#### The task:
Across the listing below, work out how many lines include the word "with". Give the number alone.

#### Input for this task:
----------
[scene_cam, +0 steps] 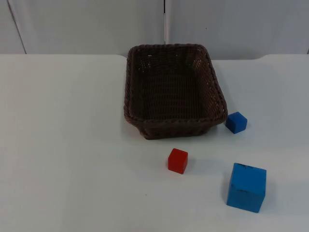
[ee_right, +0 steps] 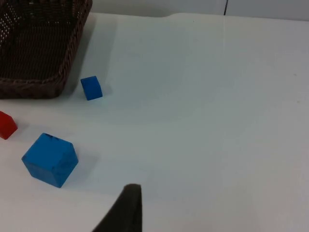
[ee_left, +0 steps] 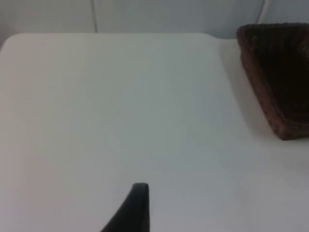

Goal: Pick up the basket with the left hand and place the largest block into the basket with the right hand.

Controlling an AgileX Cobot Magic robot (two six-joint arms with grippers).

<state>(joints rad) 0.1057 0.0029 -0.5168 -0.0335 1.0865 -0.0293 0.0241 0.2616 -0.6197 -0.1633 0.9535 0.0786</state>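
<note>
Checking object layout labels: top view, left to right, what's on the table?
basket → red block → small blue block → large blue block. The two blue blocks overlap a little in horizontal span; ordered by their centres.

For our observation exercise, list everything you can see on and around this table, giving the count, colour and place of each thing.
basket: 1, dark brown woven, empty, at the middle of the table's far half
large block: 1, blue, near the table's front edge, right of the red block
small block: 1, blue, close to the basket's near right corner
red block: 1, red, in front of the basket, apart from it
table: 1, white, under all of these
partition wall: 1, grey, behind the table
left gripper's fingertip: 1, black, over bare table left of the basket
right gripper's fingertip: 1, black, over bare table right of the blocks
</note>
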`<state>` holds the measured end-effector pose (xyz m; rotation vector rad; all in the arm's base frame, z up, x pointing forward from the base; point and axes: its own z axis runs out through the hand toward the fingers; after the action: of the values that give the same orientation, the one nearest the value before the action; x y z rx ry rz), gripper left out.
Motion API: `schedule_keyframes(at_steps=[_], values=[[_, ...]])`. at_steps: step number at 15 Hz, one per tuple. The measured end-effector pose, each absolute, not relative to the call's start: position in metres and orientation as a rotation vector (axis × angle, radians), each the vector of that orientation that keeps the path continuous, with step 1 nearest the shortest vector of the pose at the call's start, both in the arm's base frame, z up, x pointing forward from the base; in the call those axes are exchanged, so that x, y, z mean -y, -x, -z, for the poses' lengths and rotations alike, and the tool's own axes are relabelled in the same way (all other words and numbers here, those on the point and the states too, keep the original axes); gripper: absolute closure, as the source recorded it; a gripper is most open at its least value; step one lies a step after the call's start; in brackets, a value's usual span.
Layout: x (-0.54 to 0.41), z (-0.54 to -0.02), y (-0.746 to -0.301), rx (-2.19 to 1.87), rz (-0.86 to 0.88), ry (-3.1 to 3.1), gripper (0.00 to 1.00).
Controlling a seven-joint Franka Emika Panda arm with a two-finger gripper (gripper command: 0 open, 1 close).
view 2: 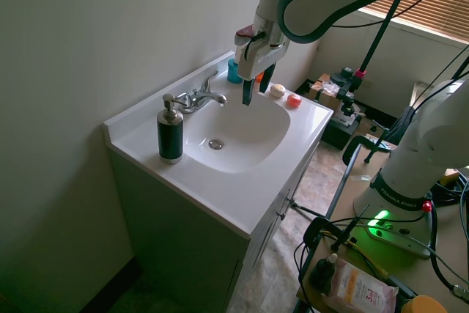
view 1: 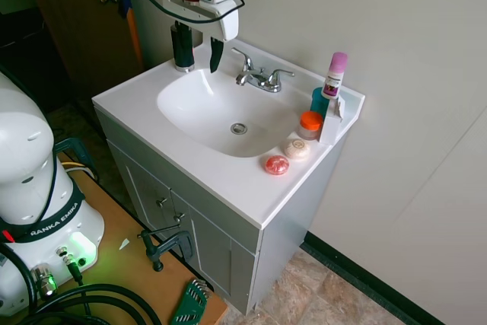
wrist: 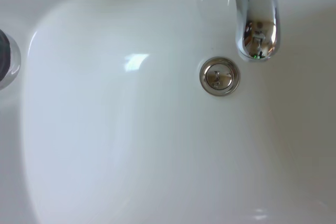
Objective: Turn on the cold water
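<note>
Two dark fingers hang apart on the hand (view 1: 198, 49) at upper left of the first exterior view, gripping nothing, poised over the back rim of the sink (view 1: 190, 104) and just in front of the soap dispenser (view 1: 182, 51). Right of it, upper centre, sits the chrome tap (view 1: 260, 78), both handles untouched. Further right on the bench (view 1: 228, 180): pink soap (view 1: 277, 164), white soap (view 1: 297, 148), orange-lidded jar (view 1: 310, 123), pink-capped bottle (view 1: 334, 75).
</note>
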<state>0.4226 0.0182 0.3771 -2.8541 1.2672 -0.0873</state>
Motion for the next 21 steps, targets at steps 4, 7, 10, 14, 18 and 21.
schedule_keyframes(at_steps=[4, 7, 10, 14, 18, 21], values=[[-0.004, -0.383, -0.436, -1.331, 0.141, 2.809, 0.00], [0.035, -0.382, -0.481, -1.454, 0.221, 2.757, 0.00], [0.060, -0.372, -0.533, -1.550, 0.293, 2.724, 0.00], [0.093, -0.356, -0.579, -1.664, 0.390, 2.685, 0.00], [0.100, -0.345, -0.606, -1.712, 0.466, 2.681, 0.00], [0.098, -0.323, -0.612, -1.716, 0.468, 2.703, 0.00]])
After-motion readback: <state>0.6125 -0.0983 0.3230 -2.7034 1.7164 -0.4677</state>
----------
#### Problem solution:
4